§ EXERCISE BRIEF: For the entries that follow, restate word for word the line containing "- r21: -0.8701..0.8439", the line containing "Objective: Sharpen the", and every line that lies between them.
═════ DATA SHOWN ═════
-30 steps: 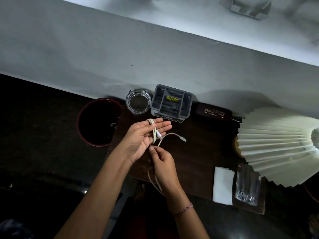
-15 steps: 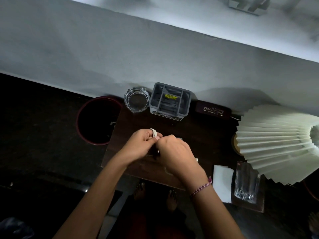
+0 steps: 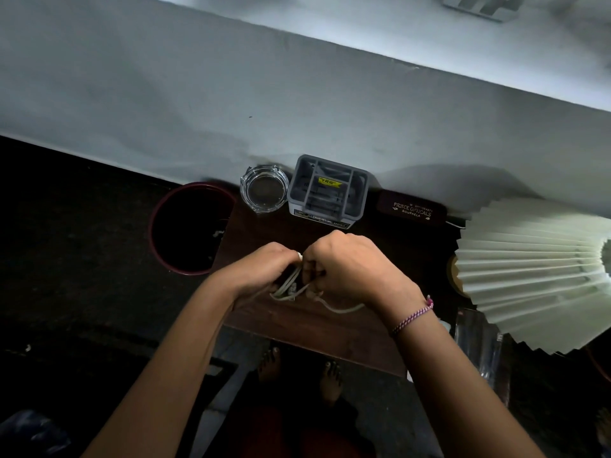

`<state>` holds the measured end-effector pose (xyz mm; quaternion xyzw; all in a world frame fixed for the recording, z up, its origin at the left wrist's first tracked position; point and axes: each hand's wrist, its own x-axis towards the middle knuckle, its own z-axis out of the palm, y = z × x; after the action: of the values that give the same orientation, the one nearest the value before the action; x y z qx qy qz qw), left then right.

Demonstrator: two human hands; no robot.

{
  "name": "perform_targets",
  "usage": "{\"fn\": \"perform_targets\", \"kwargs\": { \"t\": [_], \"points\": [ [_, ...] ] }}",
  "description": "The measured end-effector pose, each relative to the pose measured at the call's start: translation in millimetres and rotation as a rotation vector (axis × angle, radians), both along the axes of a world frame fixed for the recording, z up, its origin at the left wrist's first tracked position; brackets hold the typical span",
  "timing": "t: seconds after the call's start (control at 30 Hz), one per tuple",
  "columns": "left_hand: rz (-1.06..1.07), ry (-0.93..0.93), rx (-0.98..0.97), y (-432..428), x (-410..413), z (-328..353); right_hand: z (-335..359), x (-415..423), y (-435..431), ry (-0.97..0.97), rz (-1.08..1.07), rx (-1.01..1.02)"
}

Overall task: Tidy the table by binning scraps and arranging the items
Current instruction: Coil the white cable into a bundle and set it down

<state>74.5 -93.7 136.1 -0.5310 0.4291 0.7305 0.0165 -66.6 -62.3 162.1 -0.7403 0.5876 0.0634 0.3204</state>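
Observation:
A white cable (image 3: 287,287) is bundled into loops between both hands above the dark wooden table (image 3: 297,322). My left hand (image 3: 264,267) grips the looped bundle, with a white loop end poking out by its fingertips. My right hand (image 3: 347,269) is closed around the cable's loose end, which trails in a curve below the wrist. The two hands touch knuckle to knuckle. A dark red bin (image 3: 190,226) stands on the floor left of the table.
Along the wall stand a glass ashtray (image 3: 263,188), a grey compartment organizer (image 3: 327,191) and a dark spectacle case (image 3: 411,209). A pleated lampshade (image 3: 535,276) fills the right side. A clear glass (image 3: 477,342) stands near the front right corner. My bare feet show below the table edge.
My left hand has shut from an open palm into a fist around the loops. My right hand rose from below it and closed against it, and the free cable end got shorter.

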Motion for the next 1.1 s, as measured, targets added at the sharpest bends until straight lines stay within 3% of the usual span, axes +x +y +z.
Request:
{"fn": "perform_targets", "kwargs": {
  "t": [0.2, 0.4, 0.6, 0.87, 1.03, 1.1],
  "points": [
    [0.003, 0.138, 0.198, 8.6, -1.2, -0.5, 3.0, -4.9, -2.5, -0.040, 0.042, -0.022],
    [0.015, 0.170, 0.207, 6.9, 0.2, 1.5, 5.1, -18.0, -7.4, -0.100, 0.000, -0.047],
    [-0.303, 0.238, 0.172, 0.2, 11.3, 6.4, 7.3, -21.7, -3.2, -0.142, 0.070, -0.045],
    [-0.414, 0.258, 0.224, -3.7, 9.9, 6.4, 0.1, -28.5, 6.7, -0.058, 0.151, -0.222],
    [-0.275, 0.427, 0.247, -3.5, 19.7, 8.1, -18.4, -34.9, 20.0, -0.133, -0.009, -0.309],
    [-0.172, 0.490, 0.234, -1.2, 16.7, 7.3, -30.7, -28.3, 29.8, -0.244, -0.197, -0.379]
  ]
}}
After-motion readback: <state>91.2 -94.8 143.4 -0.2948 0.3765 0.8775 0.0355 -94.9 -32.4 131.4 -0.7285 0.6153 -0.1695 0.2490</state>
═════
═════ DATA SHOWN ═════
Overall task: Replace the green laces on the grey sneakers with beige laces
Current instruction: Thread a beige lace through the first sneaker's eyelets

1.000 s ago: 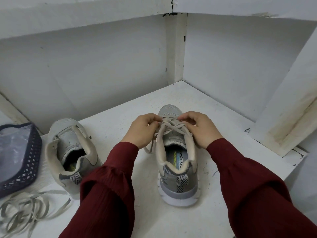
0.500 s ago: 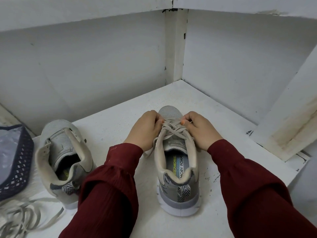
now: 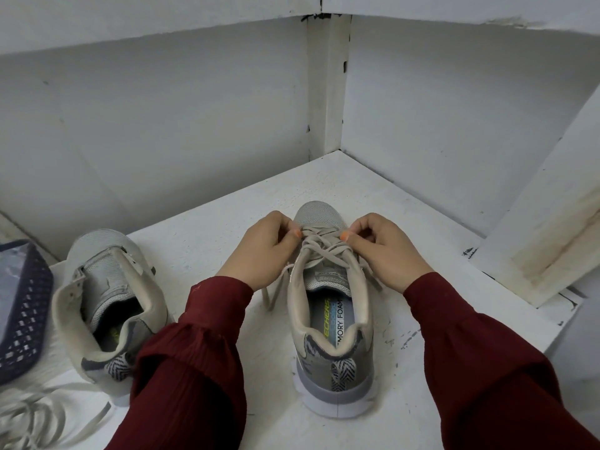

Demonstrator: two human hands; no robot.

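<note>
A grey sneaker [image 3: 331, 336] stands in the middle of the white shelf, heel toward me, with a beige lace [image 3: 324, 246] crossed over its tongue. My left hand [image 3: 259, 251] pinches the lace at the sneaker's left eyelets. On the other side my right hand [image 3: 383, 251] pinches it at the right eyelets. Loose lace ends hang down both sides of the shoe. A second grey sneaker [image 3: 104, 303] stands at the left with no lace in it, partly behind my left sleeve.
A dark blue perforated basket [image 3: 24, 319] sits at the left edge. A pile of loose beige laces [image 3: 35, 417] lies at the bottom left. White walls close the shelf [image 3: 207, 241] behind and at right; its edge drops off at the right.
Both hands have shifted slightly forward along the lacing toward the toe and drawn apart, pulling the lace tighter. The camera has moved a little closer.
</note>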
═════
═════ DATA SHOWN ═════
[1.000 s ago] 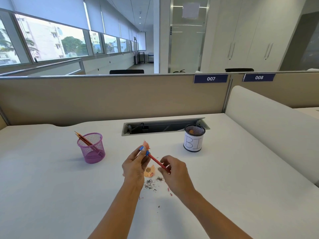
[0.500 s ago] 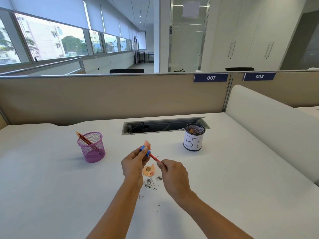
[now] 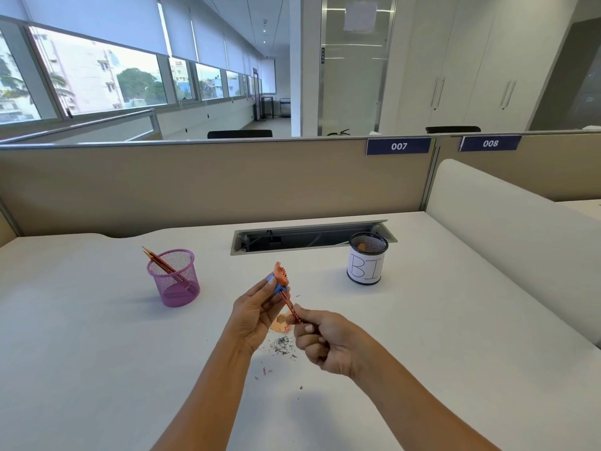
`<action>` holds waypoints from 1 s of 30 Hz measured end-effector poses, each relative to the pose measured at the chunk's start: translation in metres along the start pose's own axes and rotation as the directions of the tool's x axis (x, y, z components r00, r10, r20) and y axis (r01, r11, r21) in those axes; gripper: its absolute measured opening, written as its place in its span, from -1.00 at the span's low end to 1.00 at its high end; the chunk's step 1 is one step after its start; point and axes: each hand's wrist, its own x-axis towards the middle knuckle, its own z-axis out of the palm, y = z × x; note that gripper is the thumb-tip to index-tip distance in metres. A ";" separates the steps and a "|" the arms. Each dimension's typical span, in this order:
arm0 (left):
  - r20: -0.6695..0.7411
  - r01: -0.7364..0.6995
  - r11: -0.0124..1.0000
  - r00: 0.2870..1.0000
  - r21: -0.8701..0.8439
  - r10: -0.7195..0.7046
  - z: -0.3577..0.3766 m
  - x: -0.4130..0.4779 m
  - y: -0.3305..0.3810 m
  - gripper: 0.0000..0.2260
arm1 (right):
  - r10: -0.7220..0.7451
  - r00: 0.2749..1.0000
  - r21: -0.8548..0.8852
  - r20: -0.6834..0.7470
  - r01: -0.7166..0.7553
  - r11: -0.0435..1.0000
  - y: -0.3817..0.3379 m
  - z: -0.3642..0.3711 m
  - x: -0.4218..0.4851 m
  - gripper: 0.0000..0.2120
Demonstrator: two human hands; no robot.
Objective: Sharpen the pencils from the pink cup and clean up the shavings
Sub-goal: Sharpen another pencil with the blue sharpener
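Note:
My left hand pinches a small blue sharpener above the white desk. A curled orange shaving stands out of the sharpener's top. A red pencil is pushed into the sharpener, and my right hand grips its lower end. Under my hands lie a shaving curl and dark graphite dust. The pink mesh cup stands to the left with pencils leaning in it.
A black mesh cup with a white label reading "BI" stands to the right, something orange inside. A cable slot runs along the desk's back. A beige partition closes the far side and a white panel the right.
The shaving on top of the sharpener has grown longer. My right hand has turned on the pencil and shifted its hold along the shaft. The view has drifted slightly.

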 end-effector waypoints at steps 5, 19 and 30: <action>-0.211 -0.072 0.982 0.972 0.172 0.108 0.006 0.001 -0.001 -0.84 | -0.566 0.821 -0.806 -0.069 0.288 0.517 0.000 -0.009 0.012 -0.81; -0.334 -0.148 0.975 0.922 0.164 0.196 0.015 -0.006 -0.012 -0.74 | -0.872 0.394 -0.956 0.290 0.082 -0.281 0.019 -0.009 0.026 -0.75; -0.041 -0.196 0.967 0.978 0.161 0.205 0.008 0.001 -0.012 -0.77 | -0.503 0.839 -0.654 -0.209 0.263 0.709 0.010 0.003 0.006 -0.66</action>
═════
§ FINISHED TASK:
  - r21: -0.8701..0.8439
  - r10: -0.7195..0.7046
  - z: -0.3577..0.3766 m
  - x: -0.4130..0.4779 m
  - y: -0.3305..0.3810 m
  - gripper: 0.0000..0.2260
arm1 (right):
  - r10: -0.7220..0.7451
  - r00: 0.2749..1.0000
  - r21: -0.8548..0.8852
  - r20: -0.6834..0.7470
  - r01: -0.7166..0.7553
  - r11: -0.0435..1.0000
  - y: -0.3817..0.3379 m
  - z: -0.3642..0.3711 m
  - x: -0.4218..0.4851 m
  - gripper: 0.0000..0.2120
Demonstrator: two human hands; no robot.
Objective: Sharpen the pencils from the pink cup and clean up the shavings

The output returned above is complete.